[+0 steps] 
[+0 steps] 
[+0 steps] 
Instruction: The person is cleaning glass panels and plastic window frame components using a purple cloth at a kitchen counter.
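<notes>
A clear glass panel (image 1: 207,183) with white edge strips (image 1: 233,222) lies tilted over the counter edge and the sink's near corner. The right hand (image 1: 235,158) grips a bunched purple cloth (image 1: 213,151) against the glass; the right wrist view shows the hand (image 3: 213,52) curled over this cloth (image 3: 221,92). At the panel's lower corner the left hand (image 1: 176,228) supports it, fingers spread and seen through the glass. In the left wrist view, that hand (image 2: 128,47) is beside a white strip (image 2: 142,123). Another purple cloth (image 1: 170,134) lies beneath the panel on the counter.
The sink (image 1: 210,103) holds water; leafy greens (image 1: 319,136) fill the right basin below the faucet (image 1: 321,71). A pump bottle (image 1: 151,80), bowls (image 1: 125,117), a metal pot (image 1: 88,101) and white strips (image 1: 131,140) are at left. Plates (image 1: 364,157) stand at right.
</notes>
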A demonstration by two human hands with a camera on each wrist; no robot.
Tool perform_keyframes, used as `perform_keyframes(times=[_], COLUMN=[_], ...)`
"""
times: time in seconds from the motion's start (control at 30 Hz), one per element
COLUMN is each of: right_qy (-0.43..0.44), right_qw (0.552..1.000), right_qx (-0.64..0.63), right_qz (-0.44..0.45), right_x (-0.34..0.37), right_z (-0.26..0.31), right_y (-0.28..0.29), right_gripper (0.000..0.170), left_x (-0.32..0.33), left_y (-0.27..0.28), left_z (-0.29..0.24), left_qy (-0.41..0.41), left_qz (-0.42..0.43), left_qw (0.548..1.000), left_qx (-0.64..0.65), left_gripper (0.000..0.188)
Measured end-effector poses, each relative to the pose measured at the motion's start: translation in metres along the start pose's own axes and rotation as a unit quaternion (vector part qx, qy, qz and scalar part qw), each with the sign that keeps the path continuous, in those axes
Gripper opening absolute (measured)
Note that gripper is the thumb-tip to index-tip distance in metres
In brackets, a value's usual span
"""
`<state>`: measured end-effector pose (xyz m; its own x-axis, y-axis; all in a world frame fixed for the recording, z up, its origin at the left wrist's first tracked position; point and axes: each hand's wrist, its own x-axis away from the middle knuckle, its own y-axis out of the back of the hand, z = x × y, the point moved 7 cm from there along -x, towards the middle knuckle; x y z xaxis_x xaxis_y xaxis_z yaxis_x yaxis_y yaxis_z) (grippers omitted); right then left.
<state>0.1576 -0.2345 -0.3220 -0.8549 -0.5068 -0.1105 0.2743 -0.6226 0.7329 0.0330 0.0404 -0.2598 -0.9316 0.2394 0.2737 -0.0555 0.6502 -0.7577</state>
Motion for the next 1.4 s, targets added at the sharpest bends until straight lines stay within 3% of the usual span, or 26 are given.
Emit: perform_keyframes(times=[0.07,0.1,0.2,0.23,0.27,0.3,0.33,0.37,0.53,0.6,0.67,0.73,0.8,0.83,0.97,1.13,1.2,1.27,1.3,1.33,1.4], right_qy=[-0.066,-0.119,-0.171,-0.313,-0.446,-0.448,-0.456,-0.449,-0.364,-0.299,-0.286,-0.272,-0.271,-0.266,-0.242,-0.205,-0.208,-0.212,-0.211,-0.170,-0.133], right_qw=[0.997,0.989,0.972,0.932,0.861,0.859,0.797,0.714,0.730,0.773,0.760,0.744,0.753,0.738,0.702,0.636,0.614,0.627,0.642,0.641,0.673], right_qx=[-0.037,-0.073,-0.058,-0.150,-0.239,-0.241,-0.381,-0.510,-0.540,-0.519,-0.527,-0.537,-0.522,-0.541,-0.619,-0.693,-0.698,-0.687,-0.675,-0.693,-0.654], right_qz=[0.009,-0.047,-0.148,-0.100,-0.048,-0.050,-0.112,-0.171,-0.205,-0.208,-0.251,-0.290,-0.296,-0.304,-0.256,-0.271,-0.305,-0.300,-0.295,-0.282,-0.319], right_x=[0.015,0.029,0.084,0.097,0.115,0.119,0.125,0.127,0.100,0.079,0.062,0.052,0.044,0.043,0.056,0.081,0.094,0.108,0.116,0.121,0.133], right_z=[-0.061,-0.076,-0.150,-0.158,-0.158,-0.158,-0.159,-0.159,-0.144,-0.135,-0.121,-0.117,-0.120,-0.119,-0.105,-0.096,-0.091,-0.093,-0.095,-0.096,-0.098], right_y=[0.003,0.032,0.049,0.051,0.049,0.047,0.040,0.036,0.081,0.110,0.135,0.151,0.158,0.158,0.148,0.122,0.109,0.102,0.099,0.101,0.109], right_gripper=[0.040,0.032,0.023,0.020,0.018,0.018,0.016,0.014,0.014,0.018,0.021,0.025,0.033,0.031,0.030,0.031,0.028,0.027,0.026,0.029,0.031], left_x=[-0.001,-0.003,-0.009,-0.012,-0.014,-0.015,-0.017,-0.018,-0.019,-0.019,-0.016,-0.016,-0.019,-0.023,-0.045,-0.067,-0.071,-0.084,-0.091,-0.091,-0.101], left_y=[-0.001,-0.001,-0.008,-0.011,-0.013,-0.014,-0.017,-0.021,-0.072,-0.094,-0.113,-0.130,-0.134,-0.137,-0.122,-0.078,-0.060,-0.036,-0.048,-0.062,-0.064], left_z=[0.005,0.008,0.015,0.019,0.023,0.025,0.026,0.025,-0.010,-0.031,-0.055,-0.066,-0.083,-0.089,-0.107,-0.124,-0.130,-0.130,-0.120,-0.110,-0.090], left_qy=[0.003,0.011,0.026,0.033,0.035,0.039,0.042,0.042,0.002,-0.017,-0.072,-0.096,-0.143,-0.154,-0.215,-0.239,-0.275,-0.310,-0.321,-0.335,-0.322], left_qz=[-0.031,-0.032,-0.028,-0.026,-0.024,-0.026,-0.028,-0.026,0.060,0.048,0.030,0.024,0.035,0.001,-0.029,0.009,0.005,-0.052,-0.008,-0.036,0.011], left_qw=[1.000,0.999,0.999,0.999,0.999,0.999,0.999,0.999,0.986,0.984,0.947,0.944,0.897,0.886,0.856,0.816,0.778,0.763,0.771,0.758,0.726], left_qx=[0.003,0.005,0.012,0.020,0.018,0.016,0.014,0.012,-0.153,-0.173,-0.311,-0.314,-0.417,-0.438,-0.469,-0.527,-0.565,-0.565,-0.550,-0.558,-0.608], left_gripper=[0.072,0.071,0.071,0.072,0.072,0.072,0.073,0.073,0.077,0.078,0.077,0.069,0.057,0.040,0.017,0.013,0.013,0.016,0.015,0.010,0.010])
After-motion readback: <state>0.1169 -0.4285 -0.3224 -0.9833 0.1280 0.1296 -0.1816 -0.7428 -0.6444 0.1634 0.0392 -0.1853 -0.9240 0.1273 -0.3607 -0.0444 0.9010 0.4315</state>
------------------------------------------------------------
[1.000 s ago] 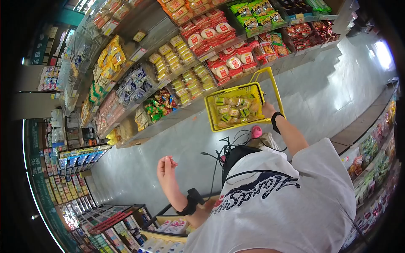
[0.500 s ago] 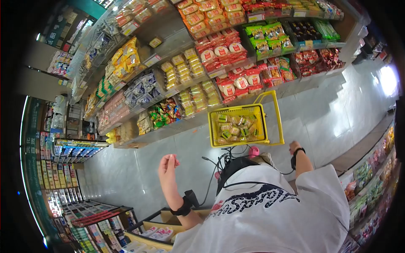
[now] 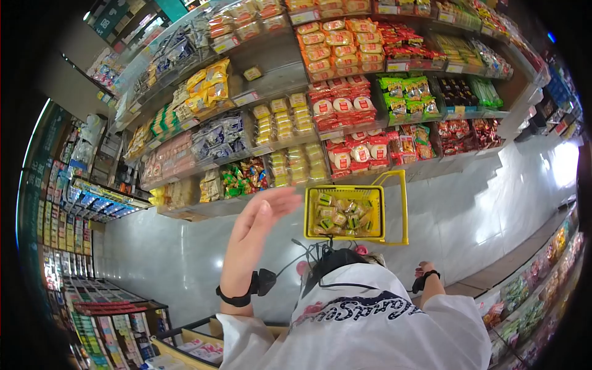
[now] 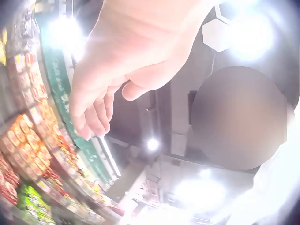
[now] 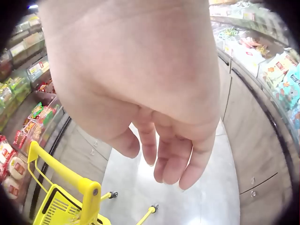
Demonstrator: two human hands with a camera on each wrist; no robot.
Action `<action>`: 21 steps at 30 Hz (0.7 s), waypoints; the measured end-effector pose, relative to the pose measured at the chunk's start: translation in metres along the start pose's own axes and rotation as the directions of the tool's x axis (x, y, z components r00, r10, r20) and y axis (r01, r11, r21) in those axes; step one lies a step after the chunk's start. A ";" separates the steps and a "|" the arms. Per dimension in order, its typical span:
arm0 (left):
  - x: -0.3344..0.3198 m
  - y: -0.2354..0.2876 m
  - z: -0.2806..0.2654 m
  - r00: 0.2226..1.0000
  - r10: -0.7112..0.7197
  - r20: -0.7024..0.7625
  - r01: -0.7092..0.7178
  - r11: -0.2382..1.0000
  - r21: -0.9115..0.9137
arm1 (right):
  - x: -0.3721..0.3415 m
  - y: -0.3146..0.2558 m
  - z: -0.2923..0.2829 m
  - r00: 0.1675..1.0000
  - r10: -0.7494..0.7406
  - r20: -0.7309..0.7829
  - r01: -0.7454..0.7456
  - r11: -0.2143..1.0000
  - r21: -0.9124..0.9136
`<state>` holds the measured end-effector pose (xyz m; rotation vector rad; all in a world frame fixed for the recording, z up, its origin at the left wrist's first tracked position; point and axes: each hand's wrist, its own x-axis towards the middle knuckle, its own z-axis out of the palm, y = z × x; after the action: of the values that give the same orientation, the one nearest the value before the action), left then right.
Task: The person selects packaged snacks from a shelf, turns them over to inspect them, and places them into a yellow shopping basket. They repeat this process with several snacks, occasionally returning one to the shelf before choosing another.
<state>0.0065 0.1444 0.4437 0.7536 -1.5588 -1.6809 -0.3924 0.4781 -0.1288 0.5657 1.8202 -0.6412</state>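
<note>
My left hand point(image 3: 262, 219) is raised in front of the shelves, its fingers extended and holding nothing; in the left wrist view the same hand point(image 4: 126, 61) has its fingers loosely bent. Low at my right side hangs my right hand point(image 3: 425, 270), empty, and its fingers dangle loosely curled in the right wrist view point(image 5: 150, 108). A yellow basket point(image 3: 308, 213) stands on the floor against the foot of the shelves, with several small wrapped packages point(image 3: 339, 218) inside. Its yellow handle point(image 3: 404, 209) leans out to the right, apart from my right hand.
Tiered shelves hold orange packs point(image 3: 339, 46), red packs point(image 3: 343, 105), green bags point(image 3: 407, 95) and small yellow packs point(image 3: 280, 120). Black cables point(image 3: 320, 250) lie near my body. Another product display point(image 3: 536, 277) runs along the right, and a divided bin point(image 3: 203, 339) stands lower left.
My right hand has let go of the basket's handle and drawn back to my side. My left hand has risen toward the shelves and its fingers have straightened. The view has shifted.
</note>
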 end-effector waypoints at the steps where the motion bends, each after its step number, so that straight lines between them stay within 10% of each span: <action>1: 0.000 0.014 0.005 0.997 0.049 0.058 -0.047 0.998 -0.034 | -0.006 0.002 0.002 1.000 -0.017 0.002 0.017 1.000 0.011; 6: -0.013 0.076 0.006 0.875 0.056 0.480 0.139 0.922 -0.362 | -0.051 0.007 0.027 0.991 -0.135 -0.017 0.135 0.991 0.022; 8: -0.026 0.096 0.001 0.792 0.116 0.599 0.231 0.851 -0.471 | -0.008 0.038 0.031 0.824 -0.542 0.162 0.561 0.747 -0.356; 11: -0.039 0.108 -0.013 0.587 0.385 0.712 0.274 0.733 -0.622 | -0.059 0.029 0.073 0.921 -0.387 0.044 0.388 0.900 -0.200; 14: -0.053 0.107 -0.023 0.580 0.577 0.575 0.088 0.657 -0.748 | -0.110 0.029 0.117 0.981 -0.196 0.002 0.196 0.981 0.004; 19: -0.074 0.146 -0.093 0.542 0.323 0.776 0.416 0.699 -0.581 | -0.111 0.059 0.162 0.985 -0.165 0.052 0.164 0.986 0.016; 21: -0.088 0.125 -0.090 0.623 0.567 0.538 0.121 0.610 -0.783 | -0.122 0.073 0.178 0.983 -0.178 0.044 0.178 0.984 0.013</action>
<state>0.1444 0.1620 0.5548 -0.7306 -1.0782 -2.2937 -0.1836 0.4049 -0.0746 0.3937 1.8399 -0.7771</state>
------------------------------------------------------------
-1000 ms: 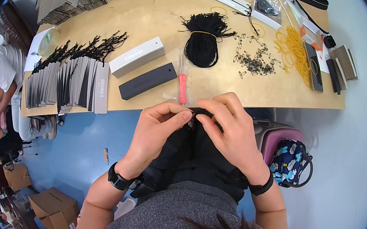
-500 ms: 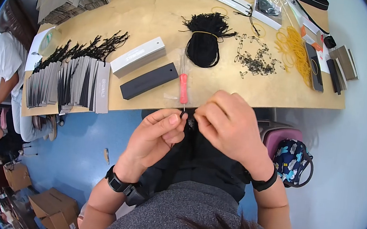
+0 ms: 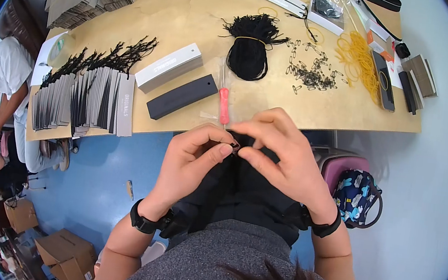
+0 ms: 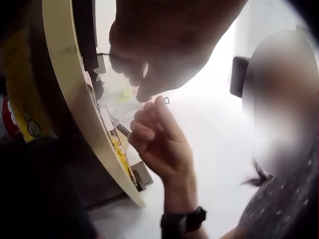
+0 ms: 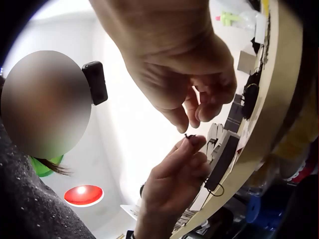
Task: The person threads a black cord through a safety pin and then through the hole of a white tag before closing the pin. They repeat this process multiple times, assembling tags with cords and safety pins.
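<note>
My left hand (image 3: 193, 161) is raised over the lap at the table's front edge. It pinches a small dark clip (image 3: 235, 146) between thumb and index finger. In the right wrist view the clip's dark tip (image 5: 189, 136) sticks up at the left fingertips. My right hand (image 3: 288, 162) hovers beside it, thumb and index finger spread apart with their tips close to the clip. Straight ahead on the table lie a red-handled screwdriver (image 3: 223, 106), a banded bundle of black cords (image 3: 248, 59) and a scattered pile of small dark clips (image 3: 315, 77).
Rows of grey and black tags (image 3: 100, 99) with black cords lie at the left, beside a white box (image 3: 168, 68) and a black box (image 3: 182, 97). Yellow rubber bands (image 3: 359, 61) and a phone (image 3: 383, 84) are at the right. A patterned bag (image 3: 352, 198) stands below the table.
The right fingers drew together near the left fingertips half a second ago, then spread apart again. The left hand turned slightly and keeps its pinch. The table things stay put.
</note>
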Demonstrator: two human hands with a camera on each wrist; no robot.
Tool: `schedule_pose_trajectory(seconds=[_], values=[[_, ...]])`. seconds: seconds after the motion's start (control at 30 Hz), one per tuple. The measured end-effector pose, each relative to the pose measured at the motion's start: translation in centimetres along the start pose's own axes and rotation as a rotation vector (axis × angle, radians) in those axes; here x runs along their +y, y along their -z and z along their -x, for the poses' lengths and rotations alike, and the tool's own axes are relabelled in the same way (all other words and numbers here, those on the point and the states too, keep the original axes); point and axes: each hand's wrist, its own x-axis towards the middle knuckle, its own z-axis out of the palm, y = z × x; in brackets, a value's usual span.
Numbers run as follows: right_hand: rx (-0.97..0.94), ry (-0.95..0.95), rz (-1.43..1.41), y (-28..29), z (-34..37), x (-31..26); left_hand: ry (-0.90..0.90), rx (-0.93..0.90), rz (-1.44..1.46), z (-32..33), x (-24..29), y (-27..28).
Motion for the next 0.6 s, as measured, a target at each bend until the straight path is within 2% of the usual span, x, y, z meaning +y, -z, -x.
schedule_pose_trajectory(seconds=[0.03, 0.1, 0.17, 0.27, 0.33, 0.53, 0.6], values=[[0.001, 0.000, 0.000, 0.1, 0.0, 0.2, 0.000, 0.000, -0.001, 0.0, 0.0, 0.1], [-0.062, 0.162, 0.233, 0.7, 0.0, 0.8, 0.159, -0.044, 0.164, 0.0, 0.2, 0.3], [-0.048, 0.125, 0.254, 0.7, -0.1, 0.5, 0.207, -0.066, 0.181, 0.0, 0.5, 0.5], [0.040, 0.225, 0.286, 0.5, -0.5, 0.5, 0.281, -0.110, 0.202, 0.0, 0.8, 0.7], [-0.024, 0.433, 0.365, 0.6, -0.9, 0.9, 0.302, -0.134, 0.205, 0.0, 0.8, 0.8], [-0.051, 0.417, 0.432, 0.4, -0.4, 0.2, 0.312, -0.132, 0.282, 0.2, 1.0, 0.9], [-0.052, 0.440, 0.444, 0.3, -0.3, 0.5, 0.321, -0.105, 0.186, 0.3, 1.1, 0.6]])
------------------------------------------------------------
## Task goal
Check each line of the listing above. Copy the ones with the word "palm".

## Output for this exercise
`<state>` holds the measured end-effector pose (xyz m; rotation vector rad; all in a world frame fixed for the recording, z up, its origin at the left wrist's first tracked position; point and axes: each hand's wrist, its own x-axis towards the middle knuckle, its own z-axis out of the palm, y = z × x; after the action: of the values that give the same orientation, the one nearest the value before the action), left then right.
Tool: `schedule_pose_trajectory(seconds=[_], values=[[_, ...]])`. seconds: seconds after the motion's start (control at 30 Hz), one per tuple. The measured end-effector pose, each relative to the pose measured at the motion's start: translation in centimetres along the start pose's own axes and rotation as a rotation vector (axis × angle, radians) in those axes; here x runs along their +y, y along their -z and z along their -x, for the poses' lengths and rotations alike, and the tool's own axes are relabelled in the same way (all other words and numbers here, those on the point and the states too, keep the original axes); point and axes: each hand's wrist, its own x-axis towards the middle knuckle, its own z-axis out of the palm, y = z × x; in brackets, a value's usual span.

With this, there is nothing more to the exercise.